[Data extracted from a collection]

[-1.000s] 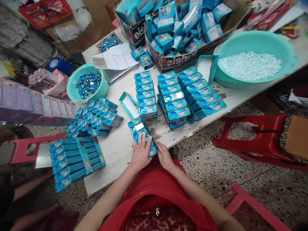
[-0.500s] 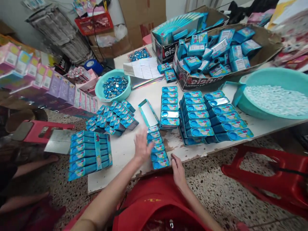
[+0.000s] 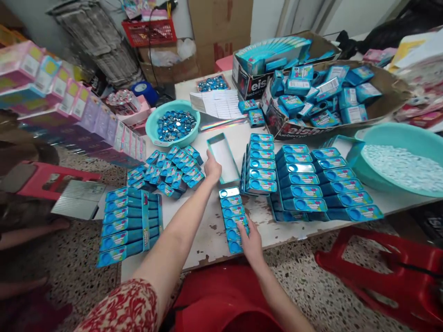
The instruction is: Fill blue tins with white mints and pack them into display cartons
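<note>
The right hand (image 3: pixel 251 240) rests at the near end of the row of boxes (image 3: pixel 232 216), its grip half open, thumb over the tops and fingers along the right side; it lifts nothing. The row stands lined up on the counter (image 3: pixel 207 230), outside any tray. Left of the row, a banded bundle (image 3: pixel 117 226) looks finished; right of it, three stacks (image 3: pixel 299 180) stand in neat columns and seem already grouped. Just beyond the row's far end, the left hand (image 3: pixel 212 168) is at the wall of a tray (image 3: pixel 224 180) whose white bottom shows; whether its grip closes on the wall, I cannot tell. That tray looks still to be filled. Farther left of the row, a pile of boxes (image 3: pixel 173 168) appears unsorted, and well beyond the row a carton (image 3: pixel 318 131) holds many more.
</note>
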`<state>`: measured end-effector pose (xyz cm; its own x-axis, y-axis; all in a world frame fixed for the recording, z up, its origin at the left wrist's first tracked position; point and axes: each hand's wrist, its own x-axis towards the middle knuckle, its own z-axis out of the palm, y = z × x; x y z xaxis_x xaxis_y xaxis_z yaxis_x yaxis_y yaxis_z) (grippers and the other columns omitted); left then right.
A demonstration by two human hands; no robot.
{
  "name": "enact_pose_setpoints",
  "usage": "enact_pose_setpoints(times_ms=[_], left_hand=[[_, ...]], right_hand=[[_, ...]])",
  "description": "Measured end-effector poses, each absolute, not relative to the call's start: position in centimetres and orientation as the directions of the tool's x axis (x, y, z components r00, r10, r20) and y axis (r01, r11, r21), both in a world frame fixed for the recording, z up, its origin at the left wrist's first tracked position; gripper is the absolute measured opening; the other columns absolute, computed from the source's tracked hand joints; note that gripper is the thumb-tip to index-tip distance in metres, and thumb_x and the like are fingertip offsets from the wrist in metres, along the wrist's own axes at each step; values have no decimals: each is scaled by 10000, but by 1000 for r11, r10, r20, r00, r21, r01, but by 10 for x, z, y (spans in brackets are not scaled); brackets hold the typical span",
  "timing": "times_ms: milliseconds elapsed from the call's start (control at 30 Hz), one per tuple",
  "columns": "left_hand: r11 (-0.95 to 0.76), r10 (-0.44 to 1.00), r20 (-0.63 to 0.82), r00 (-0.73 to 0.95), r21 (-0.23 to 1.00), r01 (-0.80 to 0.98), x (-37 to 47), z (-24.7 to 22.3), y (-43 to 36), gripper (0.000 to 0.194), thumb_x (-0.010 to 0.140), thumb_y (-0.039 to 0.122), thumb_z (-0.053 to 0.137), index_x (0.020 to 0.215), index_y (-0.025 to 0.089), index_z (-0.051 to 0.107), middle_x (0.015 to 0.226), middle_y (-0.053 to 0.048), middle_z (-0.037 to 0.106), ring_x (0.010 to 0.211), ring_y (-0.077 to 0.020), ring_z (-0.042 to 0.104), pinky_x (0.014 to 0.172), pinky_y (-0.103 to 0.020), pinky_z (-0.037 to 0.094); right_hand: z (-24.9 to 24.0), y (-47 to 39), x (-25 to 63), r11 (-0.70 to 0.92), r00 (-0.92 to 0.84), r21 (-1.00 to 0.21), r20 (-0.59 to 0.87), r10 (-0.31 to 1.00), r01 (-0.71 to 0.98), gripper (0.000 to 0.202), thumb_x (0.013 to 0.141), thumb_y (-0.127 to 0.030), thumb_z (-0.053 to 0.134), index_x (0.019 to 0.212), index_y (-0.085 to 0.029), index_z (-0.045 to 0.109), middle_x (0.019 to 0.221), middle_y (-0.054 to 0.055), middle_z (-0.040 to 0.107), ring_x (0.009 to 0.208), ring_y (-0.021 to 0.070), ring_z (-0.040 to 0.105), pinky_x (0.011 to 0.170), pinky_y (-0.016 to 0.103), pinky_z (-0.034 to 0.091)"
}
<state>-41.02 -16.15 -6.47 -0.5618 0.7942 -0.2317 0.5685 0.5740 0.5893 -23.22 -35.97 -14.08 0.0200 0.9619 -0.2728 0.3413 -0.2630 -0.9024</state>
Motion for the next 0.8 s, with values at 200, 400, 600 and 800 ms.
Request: enact_pose_setpoints(times_ms=[200, 400, 600, 800], left_hand=[[391, 806, 156, -570, 582, 713, -450, -2, -283, 624, 882, 266, 398, 1459, 191, 175, 1208, -109, 601, 967, -241, 629, 813, -331, 476], [654, 755, -272, -596, 377, 656, -471, -88, -445, 542, 856, 212, 370, 1390, 167, 291, 1035, -117, 685, 820, -250, 674, 697, -336, 489], [584, 798, -340, -497, 232, 778, -469, -110, -417, 508, 886, 280, 395, 1369, 131, 353, 1047, -145, 669, 950, -266, 642, 808, -369, 478], [261, 964, 20, -266, 139, 955, -503, -81, -286, 953, 748, 651, 522, 1469, 121, 195, 1523, -214, 182, 1419, -359, 83, 1110, -563, 84]], right_hand=[[-143, -364, -232, -244, 30, -884, -254, 967, 398, 604, 823, -601, 461, 1213, -155, 576, 1230, 160, 598, 1154, 300, 529, 993, 466, 395], [-147, -356, -239, -213, 53, -871, -212, 976, 443, 637, 819, -621, 438, 1189, -125, 584, 1192, 182, 603, 1116, 312, 539, 968, 458, 404], [-142, -324, -255, -144, 26, -859, -151, 988, 491, 566, 843, -582, 424, 1162, -147, 595, 1110, 159, 639, 1033, 288, 572, 899, 421, 440], [-117, -334, -261, 127, 55, -733, 219, 974, 668, 506, 884, -478, 465, 1225, -110, 528, 1171, 197, 571, 1126, 307, 504, 940, 487, 390]])
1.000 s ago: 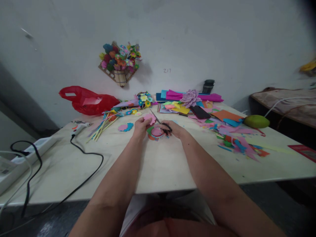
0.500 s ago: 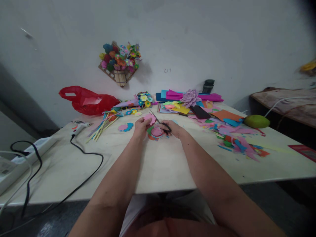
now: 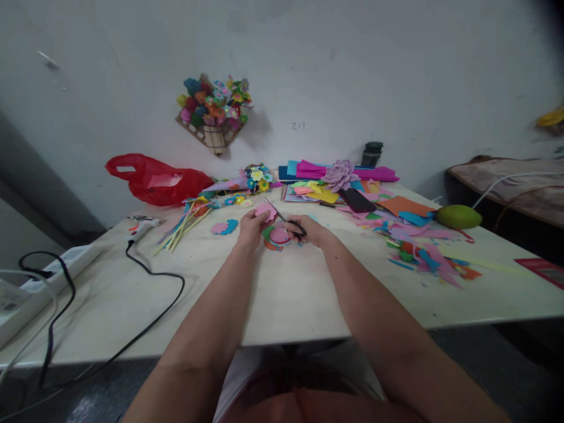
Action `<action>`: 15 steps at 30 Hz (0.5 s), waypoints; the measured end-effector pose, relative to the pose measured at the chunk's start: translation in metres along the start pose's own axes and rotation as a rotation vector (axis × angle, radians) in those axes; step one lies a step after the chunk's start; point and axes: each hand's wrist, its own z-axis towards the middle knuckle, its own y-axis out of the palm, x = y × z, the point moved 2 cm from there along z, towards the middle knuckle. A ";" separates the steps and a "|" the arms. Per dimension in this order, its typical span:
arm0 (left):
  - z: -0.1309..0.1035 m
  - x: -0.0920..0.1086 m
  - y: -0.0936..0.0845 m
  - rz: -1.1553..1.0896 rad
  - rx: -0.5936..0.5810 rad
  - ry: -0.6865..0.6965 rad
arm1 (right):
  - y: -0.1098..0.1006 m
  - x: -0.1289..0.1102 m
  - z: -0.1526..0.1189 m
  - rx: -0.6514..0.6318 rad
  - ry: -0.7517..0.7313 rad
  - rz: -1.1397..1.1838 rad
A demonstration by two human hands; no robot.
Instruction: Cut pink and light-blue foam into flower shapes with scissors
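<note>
My left hand (image 3: 252,228) pinches a pink scalloped paper piece (image 3: 266,212) above the table. In my right hand (image 3: 308,230) are black-handled scissors (image 3: 281,216), their blades pointing up and left beside the pink piece. Below and between the hands lies a round pink roll (image 3: 280,236) with green and orange paper around it and small scraps close by. Pink and blue scalloped pieces (image 3: 224,227) rest on the table to the left of my left hand.
A glue gun (image 3: 144,228) with a black cord and a red bag (image 3: 161,181) are on the left. Behind are paper flowers (image 3: 258,176) and coloured sheets (image 3: 325,194). Right of them lie a dark phone (image 3: 358,200), paper scraps (image 3: 429,258) and a green fruit (image 3: 458,216).
The pink piece has turned or shifted slightly left in my left hand. The scissors' tips have moved slightly left and down.
</note>
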 end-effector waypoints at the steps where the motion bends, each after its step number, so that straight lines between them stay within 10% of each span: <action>1: 0.001 0.000 -0.001 0.004 -0.001 0.003 | 0.000 0.000 0.000 -0.002 0.009 0.000; 15: 0.000 -0.001 -0.003 0.048 -0.037 0.001 | -0.003 0.003 0.000 -0.063 -0.007 -0.040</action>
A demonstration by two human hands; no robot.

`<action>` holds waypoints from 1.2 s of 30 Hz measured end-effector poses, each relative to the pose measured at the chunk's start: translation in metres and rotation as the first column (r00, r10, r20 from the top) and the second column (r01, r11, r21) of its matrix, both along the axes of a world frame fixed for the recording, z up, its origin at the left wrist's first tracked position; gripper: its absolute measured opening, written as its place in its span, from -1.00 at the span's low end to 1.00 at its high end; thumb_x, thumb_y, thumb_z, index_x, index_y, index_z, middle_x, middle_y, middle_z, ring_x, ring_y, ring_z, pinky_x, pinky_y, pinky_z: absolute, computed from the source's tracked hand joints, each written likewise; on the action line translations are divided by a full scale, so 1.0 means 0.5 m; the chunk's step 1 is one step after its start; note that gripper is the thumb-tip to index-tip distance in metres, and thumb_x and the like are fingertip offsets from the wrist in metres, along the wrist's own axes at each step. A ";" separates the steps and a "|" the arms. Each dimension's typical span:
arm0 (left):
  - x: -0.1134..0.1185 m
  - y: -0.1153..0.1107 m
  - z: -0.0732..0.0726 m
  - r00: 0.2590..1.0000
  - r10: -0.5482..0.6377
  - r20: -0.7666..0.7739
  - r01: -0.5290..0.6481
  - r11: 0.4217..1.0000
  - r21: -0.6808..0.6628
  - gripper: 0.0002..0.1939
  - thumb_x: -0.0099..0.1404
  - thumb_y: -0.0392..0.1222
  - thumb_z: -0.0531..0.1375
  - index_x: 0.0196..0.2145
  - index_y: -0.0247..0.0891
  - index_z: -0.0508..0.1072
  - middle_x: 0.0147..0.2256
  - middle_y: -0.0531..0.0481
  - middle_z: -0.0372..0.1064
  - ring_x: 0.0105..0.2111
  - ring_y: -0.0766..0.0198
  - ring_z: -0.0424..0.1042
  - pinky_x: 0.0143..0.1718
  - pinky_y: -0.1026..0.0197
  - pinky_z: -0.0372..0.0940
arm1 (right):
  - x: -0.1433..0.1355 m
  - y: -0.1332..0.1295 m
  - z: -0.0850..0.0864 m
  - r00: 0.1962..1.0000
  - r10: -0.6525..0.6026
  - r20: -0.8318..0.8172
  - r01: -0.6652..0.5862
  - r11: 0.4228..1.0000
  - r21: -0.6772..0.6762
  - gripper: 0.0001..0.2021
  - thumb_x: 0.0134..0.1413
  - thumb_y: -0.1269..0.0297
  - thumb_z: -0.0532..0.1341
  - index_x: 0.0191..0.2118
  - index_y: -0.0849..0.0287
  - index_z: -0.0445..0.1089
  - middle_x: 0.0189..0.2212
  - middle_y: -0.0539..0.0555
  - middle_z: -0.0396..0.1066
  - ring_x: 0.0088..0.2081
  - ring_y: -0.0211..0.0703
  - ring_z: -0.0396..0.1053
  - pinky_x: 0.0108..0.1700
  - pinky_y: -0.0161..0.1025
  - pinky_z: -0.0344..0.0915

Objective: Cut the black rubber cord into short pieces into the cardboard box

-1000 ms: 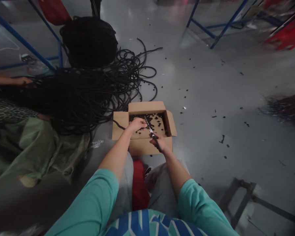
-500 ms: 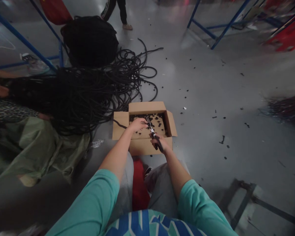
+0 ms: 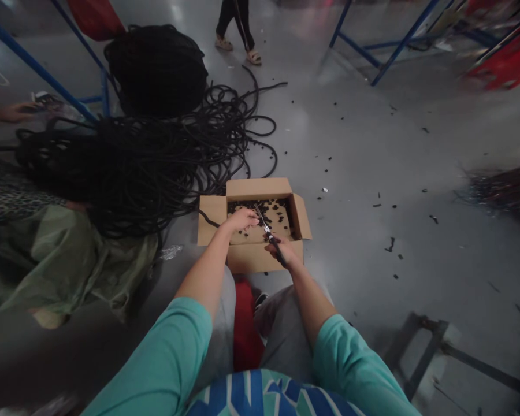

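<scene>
My left hand (image 3: pixel 244 219) is closed on a black cord (image 3: pixel 208 219), its fingers pinched together over the open cardboard box (image 3: pixel 264 254). The cord comes from the pile at the left and crosses the box's left flap; its end at my fingertips is too small to make out. In my right hand (image 3: pixel 283 249) is a pair of scissors (image 3: pixel 266 229) with dark handles, fingers wrapped round them. The blades look closed and point up and left, close by my left fingertips. Many small black cut pieces (image 3: pixel 281 218) lie inside the box.
A tangled heap of black cord (image 3: pixel 147 162) spreads left of the box, with a large black coil (image 3: pixel 156 69) behind. A co-worker's hand (image 3: pixel 19 111) shows at far left. Blue frames (image 3: pixel 379 60) stand at the back; a metal bar frame (image 3: pixel 433 352) is at lower right. Scraps dot the floor.
The scissor blades and handles have come together. My hands stay nearly in place. At the back, a walking person has moved right; the co-worker's hands at left have shifted off the cord heap.
</scene>
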State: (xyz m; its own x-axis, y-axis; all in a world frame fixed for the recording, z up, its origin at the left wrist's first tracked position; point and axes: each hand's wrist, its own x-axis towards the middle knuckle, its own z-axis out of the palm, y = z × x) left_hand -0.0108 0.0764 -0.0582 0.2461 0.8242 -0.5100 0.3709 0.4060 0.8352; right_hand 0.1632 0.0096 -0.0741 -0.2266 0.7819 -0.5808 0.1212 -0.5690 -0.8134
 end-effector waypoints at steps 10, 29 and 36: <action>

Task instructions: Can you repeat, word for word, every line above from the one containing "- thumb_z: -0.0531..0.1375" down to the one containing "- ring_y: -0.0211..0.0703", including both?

Answer for this exercise:
  - thumb_z: -0.0531..0.1375
  - index_x: 0.0196..0.2145
  - index_y: -0.0247..0.0891
  - index_z: -0.0508..0.1072
  - middle_x: 0.0147..0.2256
  - middle_y: -0.0531..0.0481
  - middle_z: -0.0372..0.1064
  - ring_x: 0.0105..0.2111
  - ring_y: -0.0766..0.0198
  - ring_z: -0.0424..0.1042
  - pinky_x: 0.0143..0.1718
  - pinky_y: -0.1026..0.0197
  - pinky_z: -0.0372..0.0940
arm1 (right):
  - x: -0.1433..0.1355 m
  - y: -0.1332..0.1295 m
  - z: -0.0850..0.0864 m
  - r00: 0.1962..1.0000
  - r10: -0.6525..0.6026
  - r20: -0.8318..0.8172
  - r01: -0.6652..0.5862
  - r11: 0.4228..1.0000
  - r21: -0.6772..0.6762
  - gripper: 0.0001..0.2021
  - thumb_x: 0.0134..0.1413
  - thumb_y: -0.1269..0.0297
  - thumb_z: -0.0532..0.1341
  - index_x: 0.0191..0.2118
  - index_y: -0.0849..0.0287
  - index_z: -0.0445..0.1089
  - middle_x: 0.0189..0.2212
  - middle_y: -0.0539..0.0555
  - middle_z: -0.0396..0.1066
  - ring_x: 0.0088..0.2081
  - ring_y: -0.0211..0.0703

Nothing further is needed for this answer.